O que, porém, pode causar certa decepção no público é que Lincoln, apesar deste nome, não é exatamente uma biografia do Presidente americano. O que se vê é um recorte de um período de sua vida, no caso toda a luta pela abolição da escravatura americana, através da aprovação da 13ª Emenda na Constituição, e a árdua luta em fazê-la ser aprovada no Congresso. É o período mais importante de sua vida, claro, até por também ser o mesmo de boa parte da Guerra Civil (também deixada em um certo segundo plano, apesar de evidentemente estar misturada à questão principal), mas sente-se falta de cenas que tratassem de como aquele homem se formou. Talvez fosse interessante mostrar também outros aspectos de sua vida que foram menos registrados pela letra fria da História (como o filme faz, com brilhantismo, em relação a seu malsucedido casamento). Há um certo romanceamento, e uma simplificação, quase inevitáveis de todo o processo abolicionista (seria mesmo impossível tratar de tudo em apenas a duração de um filme), e o papel dos negros em acabar com ela parece por demais passivo (salvo as reclamações de dois soldados negros na cena inicial), o que talvez seja o maior pecado do filme (assim como no Brasil após a Guerra do Paraguai, os ianques logo viram que não dava para tornar soldados, que foram fundamentais em uma guerra decisiva, em escravos novamente. O status deles tinha se alterado, e ainda por cima muitos continuaram armados, e não aceitariam de bom grado voltarem a ser meramente escravos). Em compensação, é curioso ver como a História muda, pois o filme demonstra (acertadamente) que em 1861-65 os abolicionistas eram os do Partido Republicano, e os políticos Democratas eram reacionários e eminentemente escravocratas. Com o tempo, os partidos mudaram totalmente de perspectiva, quase que “trocando de lado”, com os Republicanos se tornando mais conservadores, e os Democratas, mais liberais.  

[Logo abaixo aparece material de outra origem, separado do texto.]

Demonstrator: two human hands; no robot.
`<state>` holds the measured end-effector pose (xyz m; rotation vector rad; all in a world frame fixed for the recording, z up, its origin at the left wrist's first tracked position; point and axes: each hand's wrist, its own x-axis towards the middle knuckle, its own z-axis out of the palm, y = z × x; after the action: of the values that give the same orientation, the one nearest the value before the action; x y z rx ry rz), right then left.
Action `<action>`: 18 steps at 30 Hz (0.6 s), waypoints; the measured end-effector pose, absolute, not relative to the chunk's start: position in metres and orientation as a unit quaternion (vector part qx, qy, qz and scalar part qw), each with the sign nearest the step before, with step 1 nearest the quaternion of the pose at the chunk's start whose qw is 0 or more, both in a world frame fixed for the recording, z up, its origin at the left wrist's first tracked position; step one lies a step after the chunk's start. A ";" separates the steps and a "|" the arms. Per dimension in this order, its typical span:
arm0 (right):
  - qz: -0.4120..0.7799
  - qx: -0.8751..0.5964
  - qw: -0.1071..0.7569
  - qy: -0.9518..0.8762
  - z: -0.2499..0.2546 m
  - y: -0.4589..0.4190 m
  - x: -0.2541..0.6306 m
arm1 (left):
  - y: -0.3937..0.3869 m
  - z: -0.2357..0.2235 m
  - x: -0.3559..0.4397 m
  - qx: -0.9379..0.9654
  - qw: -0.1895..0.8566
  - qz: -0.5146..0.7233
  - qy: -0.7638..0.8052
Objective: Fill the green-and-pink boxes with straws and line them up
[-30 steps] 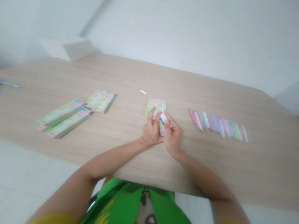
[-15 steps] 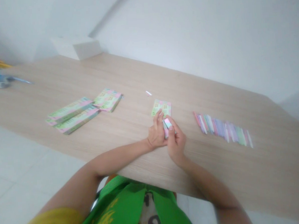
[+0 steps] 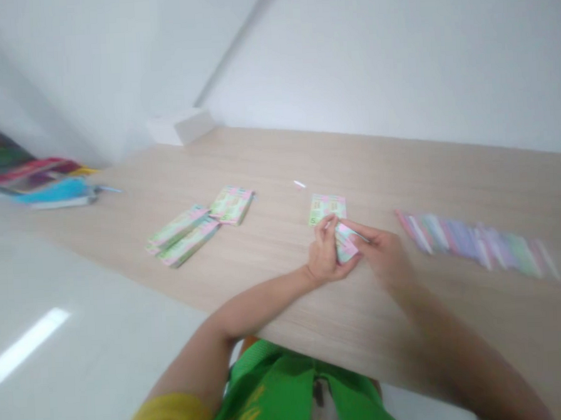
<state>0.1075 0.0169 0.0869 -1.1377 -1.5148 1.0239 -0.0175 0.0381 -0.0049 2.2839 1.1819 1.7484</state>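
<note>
Both my hands meet over the wooden table (image 3: 268,154) around a small folded pink-and-green paper piece (image 3: 345,243). My left hand (image 3: 326,258) curls its fingers round the piece from the left. My right hand (image 3: 381,250) pinches it from the right, smeared by motion. Just behind the hands lies a small flat green-and-pink paper packet (image 3: 326,206). To the right stretches a row of several pastel folded paper strips (image 3: 475,243).
Three green-and-pink paper packs (image 3: 194,226) lie to the left on the table. A tiny white scrap (image 3: 299,184) sits behind the hands. A white box (image 3: 181,125) stands at the far corner. Colourful things, blue and red, (image 3: 48,181) lie at the far left.
The view has swung to the left and blurred. My hands stay together on the folded paper piece, and my right hand has shifted a little to the right.
</note>
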 end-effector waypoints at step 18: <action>0.535 -0.447 0.605 -0.385 0.080 0.024 0.100 | 0.048 -0.019 -0.014 0.769 -0.065 0.532 0.348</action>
<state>0.1001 0.0240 0.0801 -1.0338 -0.8916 1.2385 -0.0136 0.0484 -0.0191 2.5217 1.1407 1.7449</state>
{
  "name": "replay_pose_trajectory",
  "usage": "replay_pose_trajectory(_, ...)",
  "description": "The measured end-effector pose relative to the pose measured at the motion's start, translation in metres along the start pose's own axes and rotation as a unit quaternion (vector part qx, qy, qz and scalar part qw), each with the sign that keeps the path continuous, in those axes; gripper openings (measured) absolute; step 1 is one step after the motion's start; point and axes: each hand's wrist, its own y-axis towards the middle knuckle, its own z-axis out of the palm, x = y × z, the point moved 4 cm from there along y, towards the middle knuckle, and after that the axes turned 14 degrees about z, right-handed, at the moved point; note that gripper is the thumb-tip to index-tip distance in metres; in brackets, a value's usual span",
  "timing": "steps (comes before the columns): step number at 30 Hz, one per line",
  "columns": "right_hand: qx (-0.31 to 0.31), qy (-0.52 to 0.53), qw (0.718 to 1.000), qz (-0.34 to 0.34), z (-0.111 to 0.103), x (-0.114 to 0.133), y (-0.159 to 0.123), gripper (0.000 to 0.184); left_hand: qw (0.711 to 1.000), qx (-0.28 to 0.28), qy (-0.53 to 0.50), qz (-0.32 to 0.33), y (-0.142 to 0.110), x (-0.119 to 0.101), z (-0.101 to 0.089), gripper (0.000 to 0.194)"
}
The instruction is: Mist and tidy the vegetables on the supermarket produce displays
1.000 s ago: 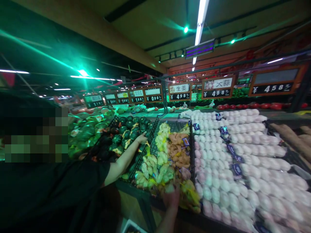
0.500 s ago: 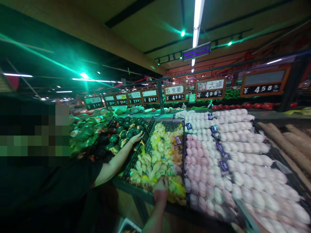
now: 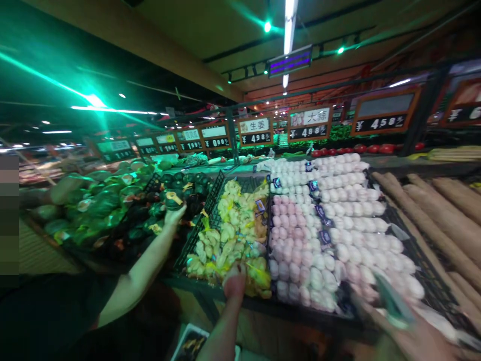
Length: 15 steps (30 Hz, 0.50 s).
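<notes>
My left hand [image 3: 234,282] is at the front edge of the yellow ginger pile [image 3: 229,235], fingers curled; whether a piece is in them is hidden. The ginger lies in a black crate [image 3: 216,193], some of it in netting and bags. At the lower right my right hand [image 3: 424,333] is blurred and closed around a long, flat grey-green thing [image 3: 394,301] I cannot name. That hand is over the front of the white garlic [image 3: 356,240] in mesh sleeves. Pinkish garlic bulbs [image 3: 287,225] lie between the ginger and the white rows.
On the left, another person's hand [image 3: 175,214] holds a small dark green squash [image 3: 173,200] above more squashes. Wrapped green produce [image 3: 112,200] lies beyond. Long brown roots [image 3: 436,215] fill the right side. Price signs [image 3: 310,124] line the back. A white box [image 3: 191,341] stands below.
The view has shifted right and a little down. The other person has lifted a squash from the pile. My right hand and its flat thing have come further into view.
</notes>
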Motion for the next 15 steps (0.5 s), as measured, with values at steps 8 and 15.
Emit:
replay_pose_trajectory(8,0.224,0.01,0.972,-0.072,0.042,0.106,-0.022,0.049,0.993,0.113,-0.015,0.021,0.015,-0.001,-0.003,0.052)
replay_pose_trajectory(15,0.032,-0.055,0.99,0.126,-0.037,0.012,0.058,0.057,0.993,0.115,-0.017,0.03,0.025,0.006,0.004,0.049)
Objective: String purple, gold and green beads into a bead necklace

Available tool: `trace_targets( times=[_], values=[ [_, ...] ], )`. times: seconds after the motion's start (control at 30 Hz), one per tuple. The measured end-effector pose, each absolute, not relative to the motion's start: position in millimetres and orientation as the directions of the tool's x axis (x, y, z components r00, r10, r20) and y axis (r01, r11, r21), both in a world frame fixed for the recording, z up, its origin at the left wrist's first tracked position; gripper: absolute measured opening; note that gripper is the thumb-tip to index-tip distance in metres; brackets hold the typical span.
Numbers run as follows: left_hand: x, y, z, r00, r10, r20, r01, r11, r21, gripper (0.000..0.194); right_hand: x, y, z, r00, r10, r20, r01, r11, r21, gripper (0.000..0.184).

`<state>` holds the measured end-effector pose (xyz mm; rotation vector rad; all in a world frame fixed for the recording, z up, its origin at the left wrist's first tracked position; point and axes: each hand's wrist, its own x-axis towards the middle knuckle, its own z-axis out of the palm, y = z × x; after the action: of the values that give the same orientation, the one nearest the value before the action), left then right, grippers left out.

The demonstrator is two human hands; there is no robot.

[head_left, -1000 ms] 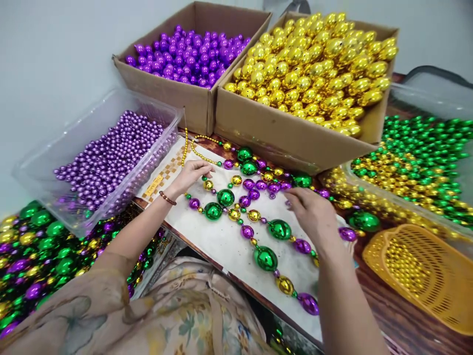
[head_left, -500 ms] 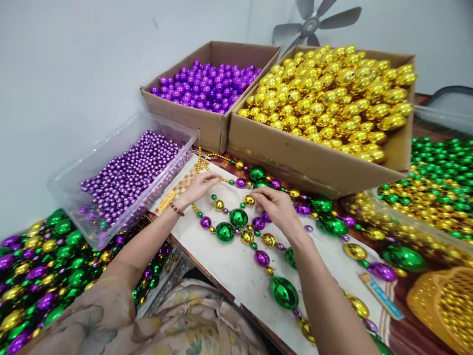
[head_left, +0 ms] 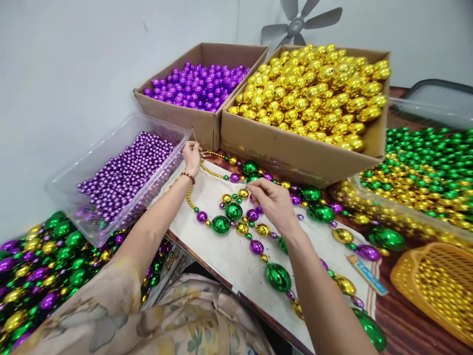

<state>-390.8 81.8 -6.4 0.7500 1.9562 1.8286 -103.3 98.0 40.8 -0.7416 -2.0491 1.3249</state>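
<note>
Bead string (head_left: 220, 225): green, purple and gold, lying on the white cloth (head_left: 229, 261) at the clock's centre, its small gold beads curving up toward the left wrist.
Left hand (head_left: 192, 157): at eleven o'clock, fingers drawn together at the foot of a thin wire (head_left: 194, 135); whether the grip pinches wire or beads cannot be told.
Right hand (head_left: 271, 202): between two and three, thumb and forefinger nearly meeting just beside gold and purple beads; whether the grip has hold of one cannot be told.
Second string (head_left: 320, 213): past the right hand, toward three.
Clear bin (head_left: 70, 172): toward ten, holding small purple beads (head_left: 125, 177).
Boxes: purple balls (head_left: 201, 88) at eleven, gold balls (head_left: 310, 93) between one and two.
Yellow basket (head_left: 402, 276): at three, on the brown tabletop (head_left: 395, 320), with small gold beads inside.
Heap of bead strings (head_left: 48, 261): near nine.
Fan (head_left: 295, 25): at one, farthest back.
</note>
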Motion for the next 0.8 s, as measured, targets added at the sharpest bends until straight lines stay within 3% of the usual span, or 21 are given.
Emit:
trace_targets(
  times=[0.1,0.3,0.47,0.63,0.8],
  values=[
    [-371.7,48.5,22.5,-0.808,0.585,0.072,0.099,0.015,0.995,0.010,-102.5,96.9,55.3,-0.634,0.729,0.257,0.144,0.439,-0.887,0.019],
    [-306.9,-45.7,111.9,-0.634,0.758,0.155,0.116,-0.105,0.988,0.015,-97.6,91.7,82.6,-0.593,0.674,0.441,0.119,0.615,-0.780,0.020],
    [-240.2,-88.7,171.1,-0.564,0.800,0.204,0.186,-0.117,0.976,0.014,-81.5,86.9,107.5,-0.542,0.650,0.533,-0.012,0.628,-0.778,0.016],
    [-195.6,-113.8,194.0,-0.553,0.798,0.238,0.227,-0.130,0.965,0.013,-64.6,87.8,137.6,-0.516,0.612,0.600,-0.210,0.589,-0.781,0.015],
    [-194.3,-119.1,188.8,-0.587,0.792,0.167,0.197,-0.059,0.979,0.013,-69.6,85.1,164.7,-0.510,0.557,0.655,-0.359,0.555,-0.751,0.017]
  ],
)
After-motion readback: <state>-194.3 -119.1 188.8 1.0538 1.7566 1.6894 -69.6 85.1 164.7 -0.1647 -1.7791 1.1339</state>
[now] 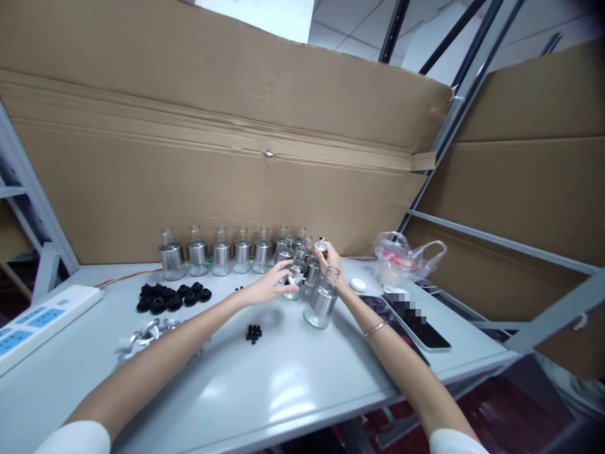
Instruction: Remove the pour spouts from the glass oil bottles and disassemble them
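Observation:
My left hand [270, 287] is over the middle of the table, thumb and fingers curled round a small silvery piece [296, 279] whose kind I cannot make out. Further right, my right hand [332, 257] is raised and pinches a small silver pourer-like top [321, 245]. A glass bottle with a metal sleeve [324, 301] stands upright in front of my right wrist. Behind my hands, more sleeved bottles [242, 250] stand in a row, bunched closer at the right end. Small black beads [254, 333] lie in a cluster below my left hand.
Black caps [174, 297] lie at the left, above shiny metal parts [154, 330] partly hidden by my left forearm. A power strip [47, 321] is at the left edge. To the right are a white lid [358, 285], a phone [418, 321] and a plastic bag [401, 258]. Cardboard [212, 183] walls the back.

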### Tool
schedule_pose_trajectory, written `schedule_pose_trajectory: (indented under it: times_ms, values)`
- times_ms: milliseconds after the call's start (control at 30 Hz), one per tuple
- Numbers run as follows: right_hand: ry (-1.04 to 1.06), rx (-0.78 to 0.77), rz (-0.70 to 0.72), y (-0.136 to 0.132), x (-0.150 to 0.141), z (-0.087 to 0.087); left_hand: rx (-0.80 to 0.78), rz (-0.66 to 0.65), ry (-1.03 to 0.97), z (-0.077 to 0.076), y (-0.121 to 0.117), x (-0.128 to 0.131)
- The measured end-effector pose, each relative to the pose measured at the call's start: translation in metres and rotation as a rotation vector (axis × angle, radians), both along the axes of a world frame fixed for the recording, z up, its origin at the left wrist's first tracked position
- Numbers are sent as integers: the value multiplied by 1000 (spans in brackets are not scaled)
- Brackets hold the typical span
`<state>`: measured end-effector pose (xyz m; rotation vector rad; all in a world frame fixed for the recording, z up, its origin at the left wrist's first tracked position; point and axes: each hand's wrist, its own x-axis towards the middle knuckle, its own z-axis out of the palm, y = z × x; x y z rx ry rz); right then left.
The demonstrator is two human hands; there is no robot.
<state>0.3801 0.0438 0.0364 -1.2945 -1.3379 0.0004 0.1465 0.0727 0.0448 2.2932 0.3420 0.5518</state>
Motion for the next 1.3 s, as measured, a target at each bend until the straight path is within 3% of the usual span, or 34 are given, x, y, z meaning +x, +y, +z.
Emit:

De qualquer forma, com erros e acertos, dentro a que se propõe o filme tem um inegável sucesso, demonstrando a dificuldade que foi dar a injeção definitiva para acabar com o câncer da escravidão americana (câncer este que ainda apresenta sequelas, mesmo 150 anos depois), em um ritmo envolvente, mesmo sendo um filme de muitos diálogos, que poderia cansar o público. Mas Spielberg bebe na fonte de outros diretores clássicos como Frank Capra e William Wyler há um bom tempo, e sabe conduzir a trama com competência e um ótimo embalo, evitando com que fique aborrecida. E, assim, atinge seu objetivo final, que é lembrar a História e torná-la fascinante para o público moderno, algo sempre difícil de conseguir. Sem, claro, abrir mão de certa reverência para com o personagem principal do filme. O filme Lincoln exala respeitabilidade e patriotismo, a ponto de deixar um americano praticamente em lágrimas e saudando a bandeira. Para os espectadores do resto do mundo, todavia, deve-se  ressaltar que boa parte do fascínio permanece, por um homem que mais escutava do que falava, mas que quando se expressava atraía a atenção, e os corações, de todos. Políticos são eleitos a todo o momento. Mas políticos de verdade, como Abraham Lincoln, merecem mesmo serem lembrados, e como seria bom que estes poucos e valorosos homens e mulheres recebessem o tratamento de luxo que Spielberg, juntamente sua talentosa equipe e o renomado elenco, dispensaram a este ícone americano.